Exercise prompt: Somewhere below, one line contains "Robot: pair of" and a later line contains "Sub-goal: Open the". Output those two lines and everything between them exactly, and nothing else.

(Task input)

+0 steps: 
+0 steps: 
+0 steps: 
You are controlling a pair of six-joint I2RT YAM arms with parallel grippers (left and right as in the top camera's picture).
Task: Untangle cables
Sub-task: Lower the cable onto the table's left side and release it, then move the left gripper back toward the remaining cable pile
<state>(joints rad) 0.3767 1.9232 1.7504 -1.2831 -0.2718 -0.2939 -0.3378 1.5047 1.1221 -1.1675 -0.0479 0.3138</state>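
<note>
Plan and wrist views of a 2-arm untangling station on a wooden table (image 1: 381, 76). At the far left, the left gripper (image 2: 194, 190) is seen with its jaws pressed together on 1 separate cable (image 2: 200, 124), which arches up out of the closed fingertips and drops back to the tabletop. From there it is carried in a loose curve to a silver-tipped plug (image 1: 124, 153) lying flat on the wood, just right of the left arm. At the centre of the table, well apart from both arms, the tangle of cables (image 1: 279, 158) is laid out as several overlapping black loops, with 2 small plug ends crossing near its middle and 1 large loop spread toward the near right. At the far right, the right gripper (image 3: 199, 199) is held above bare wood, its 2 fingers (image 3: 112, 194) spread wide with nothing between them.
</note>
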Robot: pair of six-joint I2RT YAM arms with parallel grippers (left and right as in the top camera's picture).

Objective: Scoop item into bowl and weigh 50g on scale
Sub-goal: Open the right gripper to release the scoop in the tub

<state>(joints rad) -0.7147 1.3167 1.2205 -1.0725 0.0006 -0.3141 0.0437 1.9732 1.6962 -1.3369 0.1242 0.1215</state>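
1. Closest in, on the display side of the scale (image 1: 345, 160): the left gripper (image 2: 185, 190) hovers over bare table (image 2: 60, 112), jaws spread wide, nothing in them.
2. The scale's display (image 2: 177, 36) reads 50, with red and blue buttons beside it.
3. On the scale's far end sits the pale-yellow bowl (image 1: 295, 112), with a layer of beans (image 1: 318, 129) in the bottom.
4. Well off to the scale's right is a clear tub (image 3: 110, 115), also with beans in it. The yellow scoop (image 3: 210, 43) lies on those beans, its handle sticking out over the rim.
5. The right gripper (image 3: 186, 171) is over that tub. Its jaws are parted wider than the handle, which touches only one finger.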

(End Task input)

Reply to the task:
Robot: pair of six-joint I2RT YAM arms with parallel grippers (left and right as in the top camera's picture).

Objective: Scoop item into bowl and weigh 50g on scale
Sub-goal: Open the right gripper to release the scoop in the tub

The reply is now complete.